> _Exercise prompt_:
Print every line exactly as it appears in the material below.

────────────────

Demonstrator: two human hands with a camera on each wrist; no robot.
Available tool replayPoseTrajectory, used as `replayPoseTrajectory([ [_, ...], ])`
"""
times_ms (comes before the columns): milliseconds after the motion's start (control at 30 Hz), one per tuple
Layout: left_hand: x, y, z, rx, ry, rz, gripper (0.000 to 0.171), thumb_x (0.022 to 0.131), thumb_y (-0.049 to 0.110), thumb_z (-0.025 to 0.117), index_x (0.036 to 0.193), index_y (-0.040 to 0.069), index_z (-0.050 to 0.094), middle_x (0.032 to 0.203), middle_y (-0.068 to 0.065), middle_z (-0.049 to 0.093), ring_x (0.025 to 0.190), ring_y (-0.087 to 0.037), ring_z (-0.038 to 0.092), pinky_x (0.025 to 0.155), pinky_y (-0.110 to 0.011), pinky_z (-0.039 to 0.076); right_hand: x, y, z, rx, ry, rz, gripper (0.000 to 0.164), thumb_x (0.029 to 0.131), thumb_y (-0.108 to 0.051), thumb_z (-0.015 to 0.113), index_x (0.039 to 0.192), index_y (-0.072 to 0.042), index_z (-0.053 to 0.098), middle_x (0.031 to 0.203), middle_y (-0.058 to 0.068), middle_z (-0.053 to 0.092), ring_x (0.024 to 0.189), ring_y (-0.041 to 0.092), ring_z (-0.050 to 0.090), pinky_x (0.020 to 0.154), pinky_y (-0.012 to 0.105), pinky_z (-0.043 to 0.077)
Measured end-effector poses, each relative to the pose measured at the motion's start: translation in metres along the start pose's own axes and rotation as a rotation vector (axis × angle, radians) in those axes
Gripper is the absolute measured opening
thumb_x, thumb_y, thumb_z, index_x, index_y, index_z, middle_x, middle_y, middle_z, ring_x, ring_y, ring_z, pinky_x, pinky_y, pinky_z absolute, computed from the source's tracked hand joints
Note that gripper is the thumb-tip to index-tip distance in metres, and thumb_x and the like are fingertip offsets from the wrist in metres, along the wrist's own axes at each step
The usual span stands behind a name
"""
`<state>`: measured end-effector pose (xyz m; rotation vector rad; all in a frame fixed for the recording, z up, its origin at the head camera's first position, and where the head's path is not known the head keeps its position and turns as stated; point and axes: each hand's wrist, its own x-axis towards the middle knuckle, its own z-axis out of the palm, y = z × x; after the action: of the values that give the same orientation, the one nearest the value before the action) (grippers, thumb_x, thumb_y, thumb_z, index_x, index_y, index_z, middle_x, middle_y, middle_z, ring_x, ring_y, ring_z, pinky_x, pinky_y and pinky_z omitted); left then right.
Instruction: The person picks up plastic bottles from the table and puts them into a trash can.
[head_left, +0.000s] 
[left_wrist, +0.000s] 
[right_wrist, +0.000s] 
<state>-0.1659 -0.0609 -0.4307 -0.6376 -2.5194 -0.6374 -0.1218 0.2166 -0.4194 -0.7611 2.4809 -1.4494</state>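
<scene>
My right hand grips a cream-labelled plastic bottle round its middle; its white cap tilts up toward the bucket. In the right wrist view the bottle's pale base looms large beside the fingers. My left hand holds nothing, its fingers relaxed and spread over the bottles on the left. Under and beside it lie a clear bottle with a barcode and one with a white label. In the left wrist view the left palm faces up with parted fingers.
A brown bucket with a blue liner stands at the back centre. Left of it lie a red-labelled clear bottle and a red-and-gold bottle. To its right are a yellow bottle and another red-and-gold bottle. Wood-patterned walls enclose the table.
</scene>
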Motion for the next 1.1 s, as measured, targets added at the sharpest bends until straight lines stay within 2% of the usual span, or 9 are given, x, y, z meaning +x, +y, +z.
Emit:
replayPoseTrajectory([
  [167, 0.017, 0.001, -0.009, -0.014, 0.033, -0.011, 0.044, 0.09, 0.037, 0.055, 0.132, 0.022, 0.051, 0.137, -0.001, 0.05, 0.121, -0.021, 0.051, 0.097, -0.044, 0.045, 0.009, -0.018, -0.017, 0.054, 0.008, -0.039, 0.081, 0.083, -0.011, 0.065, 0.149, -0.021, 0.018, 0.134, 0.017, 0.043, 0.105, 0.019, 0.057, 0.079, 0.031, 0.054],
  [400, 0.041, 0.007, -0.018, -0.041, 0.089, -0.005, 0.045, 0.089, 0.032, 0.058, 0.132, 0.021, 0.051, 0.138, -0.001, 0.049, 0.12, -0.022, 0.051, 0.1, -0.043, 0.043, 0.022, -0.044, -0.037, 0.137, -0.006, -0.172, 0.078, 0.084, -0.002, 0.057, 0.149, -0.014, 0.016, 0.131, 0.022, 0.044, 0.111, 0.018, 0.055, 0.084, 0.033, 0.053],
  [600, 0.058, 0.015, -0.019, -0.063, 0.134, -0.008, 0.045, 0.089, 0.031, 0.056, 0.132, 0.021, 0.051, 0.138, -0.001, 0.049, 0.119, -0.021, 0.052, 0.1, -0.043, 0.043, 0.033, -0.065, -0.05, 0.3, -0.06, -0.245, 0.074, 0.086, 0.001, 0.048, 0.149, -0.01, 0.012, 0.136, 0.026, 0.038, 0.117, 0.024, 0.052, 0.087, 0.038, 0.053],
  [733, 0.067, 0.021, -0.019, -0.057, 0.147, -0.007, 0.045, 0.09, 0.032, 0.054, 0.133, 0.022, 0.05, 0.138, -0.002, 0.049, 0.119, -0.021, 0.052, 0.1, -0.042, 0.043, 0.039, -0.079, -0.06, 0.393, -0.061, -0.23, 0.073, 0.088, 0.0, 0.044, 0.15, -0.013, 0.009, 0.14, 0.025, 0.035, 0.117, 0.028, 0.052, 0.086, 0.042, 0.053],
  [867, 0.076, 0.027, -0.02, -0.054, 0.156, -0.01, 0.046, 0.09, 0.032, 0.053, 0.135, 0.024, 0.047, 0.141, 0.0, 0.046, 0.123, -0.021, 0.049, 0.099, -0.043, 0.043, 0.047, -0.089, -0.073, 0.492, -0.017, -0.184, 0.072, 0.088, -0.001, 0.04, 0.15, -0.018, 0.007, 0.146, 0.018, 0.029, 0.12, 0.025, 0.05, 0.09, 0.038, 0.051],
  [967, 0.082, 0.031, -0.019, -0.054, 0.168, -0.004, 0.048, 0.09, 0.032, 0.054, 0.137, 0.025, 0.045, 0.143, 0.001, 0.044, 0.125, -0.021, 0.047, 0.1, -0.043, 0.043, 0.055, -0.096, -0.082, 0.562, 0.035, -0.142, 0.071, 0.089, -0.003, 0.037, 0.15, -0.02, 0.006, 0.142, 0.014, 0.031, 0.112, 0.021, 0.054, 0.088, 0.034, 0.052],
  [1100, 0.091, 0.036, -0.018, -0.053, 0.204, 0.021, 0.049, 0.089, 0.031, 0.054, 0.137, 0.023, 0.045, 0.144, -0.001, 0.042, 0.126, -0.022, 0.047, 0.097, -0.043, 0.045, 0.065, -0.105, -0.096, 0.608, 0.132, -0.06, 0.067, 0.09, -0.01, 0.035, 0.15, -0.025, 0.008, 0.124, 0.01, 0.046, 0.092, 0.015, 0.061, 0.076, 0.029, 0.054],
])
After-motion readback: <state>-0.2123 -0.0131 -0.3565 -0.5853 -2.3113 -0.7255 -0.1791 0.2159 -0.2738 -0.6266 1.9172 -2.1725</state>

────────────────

> _Exercise response_:
Demonstrator: two human hands with a camera on each wrist; no robot.
Available tool replayPoseTrajectory, used as `replayPoseTrajectory([ [_, ...], ])`
"""
times_ms (comes before the columns): milliseconds after the motion's start (control at 30 Hz), one per tuple
Layout: left_hand: x, y, z, rx, ry, rz, gripper (0.000 to 0.171), thumb_x (0.022 to 0.131), thumb_y (-0.049 to 0.110), thumb_z (-0.025 to 0.117), index_x (0.036 to 0.193), index_y (-0.040 to 0.069), index_z (-0.050 to 0.094), middle_x (0.032 to 0.203), middle_y (-0.068 to 0.065), middle_z (-0.049 to 0.093), ring_x (0.025 to 0.190), ring_y (-0.087 to 0.037), ring_z (-0.038 to 0.092), pinky_x (0.025 to 0.155), pinky_y (-0.110 to 0.011), pinky_z (-0.039 to 0.076); right_hand: x, y, z, rx, ry, rz, gripper (0.000 to 0.164), thumb_x (0.029 to 0.131), thumb_y (-0.108 to 0.051), thumb_z (-0.015 to 0.113), index_x (0.039 to 0.192), index_y (-0.072 to 0.042), index_z (-0.053 to 0.098), middle_x (0.031 to 0.203), middle_y (-0.058 to 0.068), middle_z (-0.053 to 0.092), ring_x (0.024 to 0.189), ring_y (-0.041 to 0.092), ring_z (-0.050 to 0.090), pinky_x (0.020 to 0.154), pinky_y (-0.012 to 0.105), pinky_z (-0.043 to 0.077)
Measured end-effector poses, each relative to the pose measured at the motion's start: translation in metres along the start pose's own axes and rotation as a rotation vector (axis × angle, radians) in those axes
Gripper is the absolute measured opening
thumb_x, thumb_y, thumb_z, index_x, index_y, index_z, middle_x, middle_y, middle_z, ring_x, ring_y, ring_z, pinky_x, pinky_y, pinky_z absolute, computed from the source's tracked hand joints
Note that gripper is the thumb-tip to index-tip distance in metres, and thumb_x and the like are fingertip offsets from the wrist in metres, along the wrist's own axes at each step
The usual span stands behind a name
"""
`<state>`: measured end-effector pose (xyz m; rotation vector rad; all in a frame fixed for the recording, z up, its origin at the head camera's first position, and where the head's path is not known the head keeps its position and turns as stated; point and axes: each hand's wrist, its own x-axis towards the middle knuckle, its own z-axis out of the palm, y = z × x; after the action: of the values that give the same orientation, the one nearest the value before the action) (grippers, thumb_x, thumb_y, thumb_z, index_x, index_y, index_z, middle_x, middle_y, middle_z, ring_x, ring_y, ring_z, pinky_x, pinky_y and pinky_z omitted); left then right.
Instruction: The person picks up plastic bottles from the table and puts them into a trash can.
[head_left, +0.000s] 
[left_wrist, +0.000s] 
[right_wrist, +0.000s] 
<state>-0.1659 -0.0609 -0.4307 -0.6376 -2.5194 -0.6374 -0.1218 0.2166 -0.4194 -0.7611 2.4809 -1.4494</state>
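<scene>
My right hand grips a cream-labelled plastic bottle round its middle; its white cap tilts up toward the bucket. In the right wrist view the bottle's pale base looms large beside the fingers. My left hand holds nothing, its fingers relaxed and spread over the bottles on the left. Under and beside it lie a clear bottle with a barcode and one with a white label. In the left wrist view the left palm faces up with parted fingers.
A brown bucket with a blue liner stands at the back centre. Left of it lie a red-labelled clear bottle and a red-and-gold bottle. To its right are a yellow bottle and another red-and-gold bottle. Wood-patterned walls enclose the table.
</scene>
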Motion for the next 1.1 s, as measured, targets added at the sharpest bends until straight lines stay within 2% of the usual span, or 9 are given, x, y, z meaning +x, +y, +z.
Emit:
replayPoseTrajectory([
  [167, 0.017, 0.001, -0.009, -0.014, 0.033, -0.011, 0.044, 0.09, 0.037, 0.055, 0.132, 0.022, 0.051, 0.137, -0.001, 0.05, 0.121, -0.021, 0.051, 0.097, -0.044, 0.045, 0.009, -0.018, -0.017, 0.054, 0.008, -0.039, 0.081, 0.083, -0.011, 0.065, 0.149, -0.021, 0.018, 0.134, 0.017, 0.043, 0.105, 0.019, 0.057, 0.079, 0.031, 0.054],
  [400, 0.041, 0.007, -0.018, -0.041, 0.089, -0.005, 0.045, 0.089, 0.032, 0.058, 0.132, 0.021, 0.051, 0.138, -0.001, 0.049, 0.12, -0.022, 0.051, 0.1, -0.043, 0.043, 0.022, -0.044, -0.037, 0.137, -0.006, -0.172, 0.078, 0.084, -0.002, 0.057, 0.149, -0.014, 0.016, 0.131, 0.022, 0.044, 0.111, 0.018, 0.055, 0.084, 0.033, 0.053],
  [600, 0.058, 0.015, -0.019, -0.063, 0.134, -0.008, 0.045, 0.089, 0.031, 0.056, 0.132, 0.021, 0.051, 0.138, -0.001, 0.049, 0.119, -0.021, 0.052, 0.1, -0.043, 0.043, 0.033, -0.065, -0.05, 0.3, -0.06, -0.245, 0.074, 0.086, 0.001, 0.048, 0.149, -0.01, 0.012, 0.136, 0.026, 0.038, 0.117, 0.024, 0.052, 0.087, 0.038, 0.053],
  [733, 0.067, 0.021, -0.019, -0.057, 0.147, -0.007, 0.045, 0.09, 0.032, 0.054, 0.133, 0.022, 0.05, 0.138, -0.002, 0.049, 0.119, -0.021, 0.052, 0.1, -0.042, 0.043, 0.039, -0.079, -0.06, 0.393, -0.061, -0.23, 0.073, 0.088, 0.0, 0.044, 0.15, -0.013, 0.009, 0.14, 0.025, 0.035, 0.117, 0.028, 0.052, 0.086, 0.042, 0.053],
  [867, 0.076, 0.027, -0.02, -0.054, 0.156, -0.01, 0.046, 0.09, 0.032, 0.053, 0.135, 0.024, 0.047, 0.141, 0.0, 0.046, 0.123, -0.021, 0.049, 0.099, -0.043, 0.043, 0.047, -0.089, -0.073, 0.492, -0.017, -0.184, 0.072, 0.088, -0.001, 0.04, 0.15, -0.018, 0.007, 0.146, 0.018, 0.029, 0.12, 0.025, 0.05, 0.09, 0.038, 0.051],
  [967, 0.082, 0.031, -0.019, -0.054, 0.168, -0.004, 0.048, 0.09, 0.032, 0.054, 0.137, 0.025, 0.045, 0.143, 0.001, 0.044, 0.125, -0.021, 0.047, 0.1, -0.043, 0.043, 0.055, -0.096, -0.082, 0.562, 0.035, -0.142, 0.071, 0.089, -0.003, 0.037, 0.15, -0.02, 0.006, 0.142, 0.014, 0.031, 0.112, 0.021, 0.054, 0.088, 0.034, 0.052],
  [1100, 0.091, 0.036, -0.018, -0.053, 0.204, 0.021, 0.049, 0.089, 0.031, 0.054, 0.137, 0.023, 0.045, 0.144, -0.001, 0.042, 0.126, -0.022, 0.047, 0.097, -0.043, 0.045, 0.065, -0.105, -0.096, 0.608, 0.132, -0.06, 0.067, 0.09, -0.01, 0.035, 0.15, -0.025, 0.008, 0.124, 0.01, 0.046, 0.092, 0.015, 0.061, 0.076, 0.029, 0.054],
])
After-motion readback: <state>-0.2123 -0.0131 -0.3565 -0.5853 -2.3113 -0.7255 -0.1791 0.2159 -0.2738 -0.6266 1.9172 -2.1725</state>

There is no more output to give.